Grades Gone South? Get Some Help

Advisers offer tips on time use, course choices

Each fall at Tufts University in Medford, Mass., hordes of freshmen rush to sign up for engineering studies. And each spring, in an equally swift exodus, many retreat to some other - almost any other - discipline.

This mass change of heart has played out so regularly it is almost a joke to some close observers. But it was no joke for Frank Sanni.

As a Tufts freshman he, too, thought he would be an engineer - and so did his father. Then Mr. Sanni discovered that calculus, a basic building block for an engineering degree, was tougher than he was. "I bombed in it," he says, "I was so miserable I didn't want to study."

Each year, academic stumbles like this befall freshmen making the transition from high school to college. Call Sanni's problem Academic Pitfall No. 1: Getting off on the wrong career track.

It's one of many trip-ups that can send inexperienced students into an academic tailspin. A quarter of all freshmen do not return sophomore year at the same four-year college where they were freshmen - often because of personal and academic missteps. But whether the problem is too much partying or having a roommate who doesn't like to study - there are resources available to give students a hand. To avoid being overwhelmed and getting bad grades, students need to seek help from the academic resource office on campus, experts say.

"Students find themselves in academic difficulty for many reasons - but not usually because they are not qualified," says Nadia Medina, director of the Tufts Academic Resource Center. "It's just that they haven't developed college-level study strategies - or maybe they're choosing the wrong career because they want to make money."

To help minimize problems, many colleges now offer semester-long orientation courses on everything from time management to avoiding plagiarism.

To avoid "crashing and burning" in a single intense discipline, for example, Sue Yowell, dean of students at the University of Wisconsin at Oshkosh advises starting with a range of courses first semester - then narrowing the focus.

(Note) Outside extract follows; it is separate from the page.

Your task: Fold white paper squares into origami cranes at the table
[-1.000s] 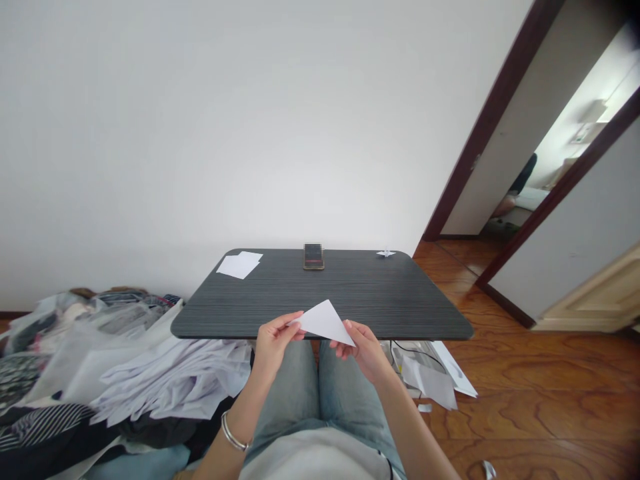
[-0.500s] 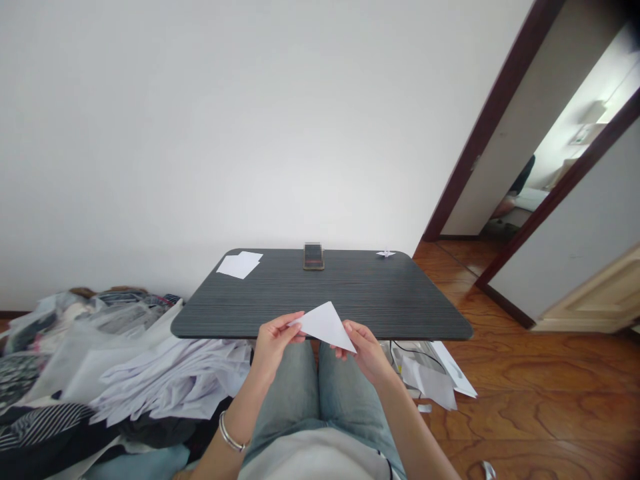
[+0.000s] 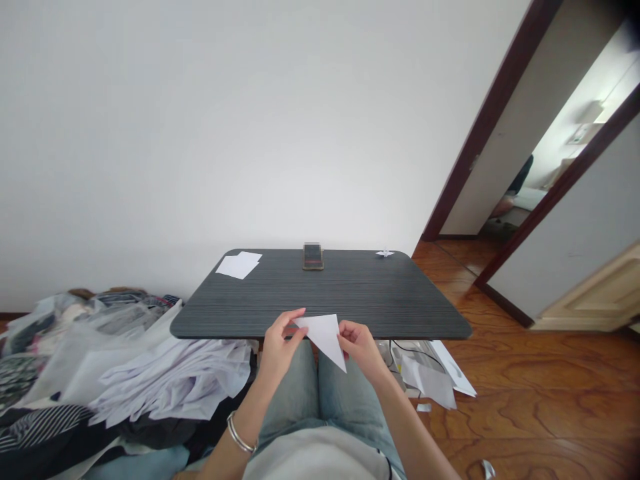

Academic counseling from more than one adviser to see how the advice compares is also a good idea. Or take a self-directed test to identify career potential. The key may be persuading parents footing a hefty tuition bill to fund the academic exploration, says Joe Moon, associate dean at Oxford College of Emory University in Oxford, Ga.

"If they get early career counseling, they can discover they have freedom now to explore," he says. "But mom and dad may still have to be convinced. They may say: 'What do you mean you're going to be a sociology major?' "

Fortunately for Sanni, he refused to become mired in self-doubt, and his parents supported him. He began taking other courses, including psychology. It clicked. After graduating in 1996, he landed a job he enjoys with an ad agency in San Francisco. "Our culture puts too much importance on how quickly we decide what we want to do rather than thinking about the 'why' and the 'how,' " he says. "Students need to explore ... to find out what they really love to do."

Even if freshmen have chosen a major they are happy with, they can still fall prey to time-management problems.

Take Paul Dell'Aquila, who reached academic meltdown his junior year at Tufts. He was enrolled in four higher-level courses in one semester. He was also writing three nights a week for the student paper, coordinating evening speakers for his dorm, spending time with his girlfriend - and working as announcer at Tufts basketball games.

With two weeks left in the semester, he had so much course work left that he was forced to withdraw from all four courses and be placed on academic probation. He was given six weeks to finish them the following semester - in addition to maintaining a passing grade in his four other courses.

"I was still using the same study skills I used successfully in high school," he says. "But mostly that involved cramming. And I had a combination of final exams and papers all coming due. I was overwhelmed. And I'm thinking - 'It's all over.' "

At first, even Ms. Medina thought his predicament was "impossible." But together they found a large calendar and scheduled every hour of every day for six weeks. He also gave his television to a friend to keep for him.

Mr. Dell'Aquila followed his new schedule rigidly, allocating just a few minutes to his girlfriend's birthday party. Finally he raced to submit his last paper before 5 p.m. the last day. He made it - and the dean's list that semester and the following two semesters of his senior year.

"I still use the time-management techniques I learned," he says. "I saw it as a military battle - I just kept chipping away until I finished."

Some students are tempted to get around time problems their first year by taking shortcuts, including plagiarism. At Southern Connecticut State University in New Haven, history professor Polly Beals tackles that problem head on.

"If you copy a sentence and don't cite it - that's cheating and you could be dismissed," she tells five freshmen slumped in their seats during orientation earlier this month. "It's not enough to just flip a few words around in a sentence," she says. "When in doubt - footnote it."

The availability of documents on the Internet and online databases has made plagiarism a bigger problem, says Robert Harris, a professor of English at Southern California College in Costa Mesa, Calif. "I tell my students that you really have to be on your ethical toes when you sit down at a computer."